Using 32 registers is something new only for Intel-AMD, due to their legacy, but it is something that all their competition has used successfully for many decades.

I have written many assembly language programs for ARM, POWER or x86. Whenever I had 32 registers, this made it much easier for me to avoid most memory accesses, for spilling or for other purposes. It is true that a compiler is dumber than a human programmer and it frequently has to adhere to a rigid ABI, but even so, I expect that on average even a compiler will succeed to reduce the register spilling when using 32 registers.
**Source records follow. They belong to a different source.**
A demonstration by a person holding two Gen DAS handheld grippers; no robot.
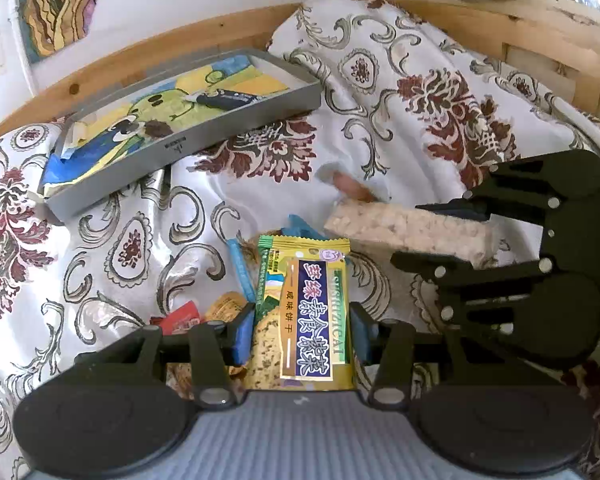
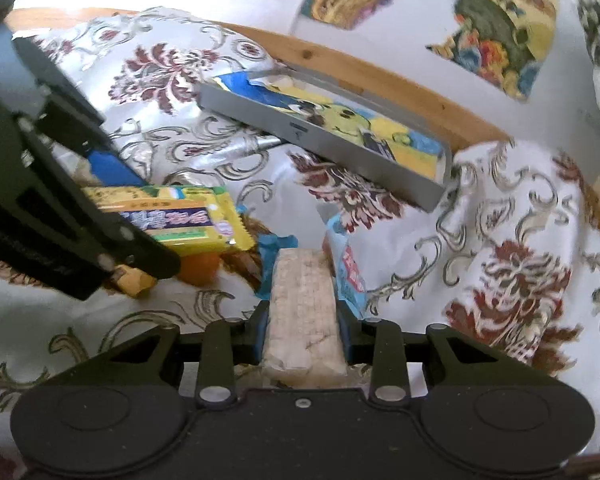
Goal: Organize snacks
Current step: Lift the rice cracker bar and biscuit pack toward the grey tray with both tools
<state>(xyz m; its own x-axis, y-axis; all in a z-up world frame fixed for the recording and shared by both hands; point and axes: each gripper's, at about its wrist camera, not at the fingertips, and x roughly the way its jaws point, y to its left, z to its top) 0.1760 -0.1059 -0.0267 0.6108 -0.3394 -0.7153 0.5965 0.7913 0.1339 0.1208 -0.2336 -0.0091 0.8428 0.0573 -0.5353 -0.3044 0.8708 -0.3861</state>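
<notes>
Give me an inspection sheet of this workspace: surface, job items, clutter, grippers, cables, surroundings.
Surface: floral cloth, rumpled, over a wood-framed base.
Job's things: yellow cracker packet and puffed rice bar, both held; grey tray lined with a cartoon picture, holding one dark packet.
Clutter: small pile of loose snacks on the cloth, red, orange and blue wrappers.
Grippers: left gripper shut on the yellow cracker packet; right gripper shut on the puffed rice bar.
Cables: nothing seen.
Surroundings: white wall with torn colourful pictures; wooden rail behind the tray.
</notes>
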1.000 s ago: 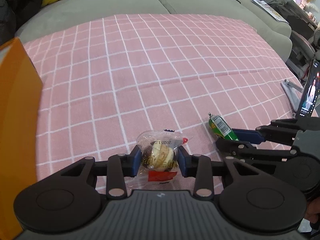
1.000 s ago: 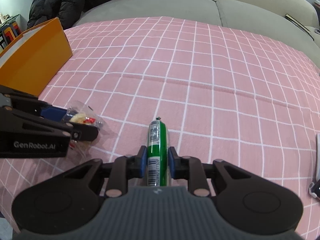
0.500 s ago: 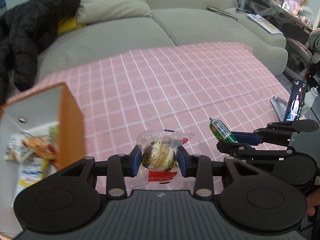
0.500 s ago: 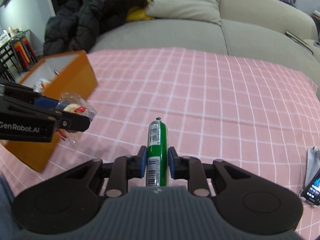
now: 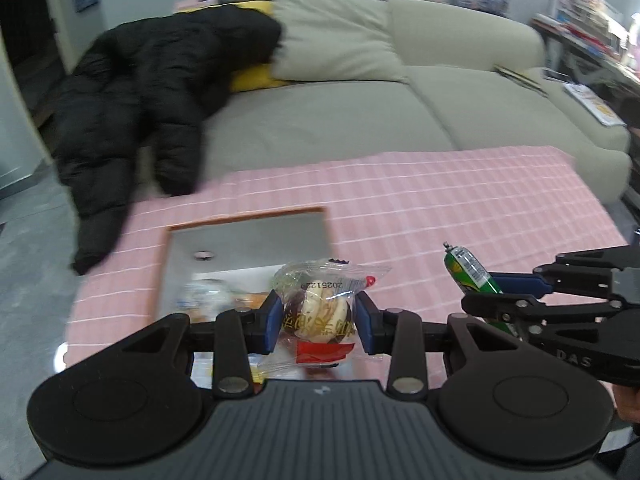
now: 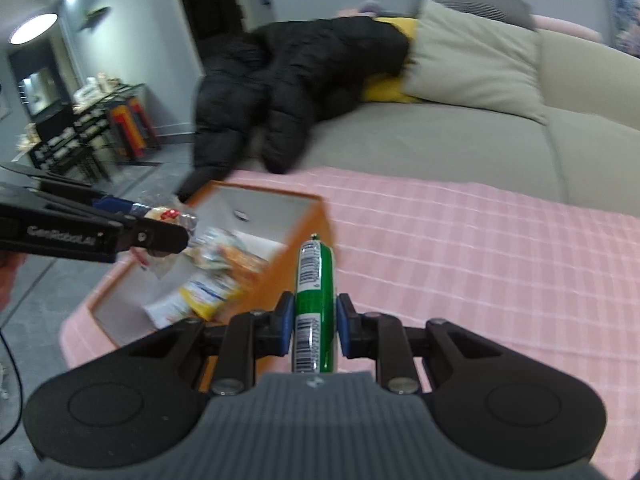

The game is deeper than that. Your model is probably about right for the compiler you're using. It shouldn't be - compilers can do better - but it's all a work in progress.

Small scale stuff is you don't usually spill around every call site. One of the calls is the special "return" branch, the other N can probably share some of the register shuffling overhead if you're careful with allocation.

Bigger is that the calling convention is not a constant. Leaf functions can get special cased, but so can non-leaf. Change the pattern of argument to fixed register / stack, change which registers are callee/caller saved. The entry point for calls from outside the current module needs to match the platform ABI you claimed it'll follow but nothing else does.

The inlining theme hints at this. Basic blocks _are_ functions that are likely to have a short list of known call sites, each of which can have the calling convention chosen by the backend, which is what the live in/out of blocks is about. It's not inlining that makes any difference to regalloc, it's being more willing to change the calling convention on each function once you've named it "basic block".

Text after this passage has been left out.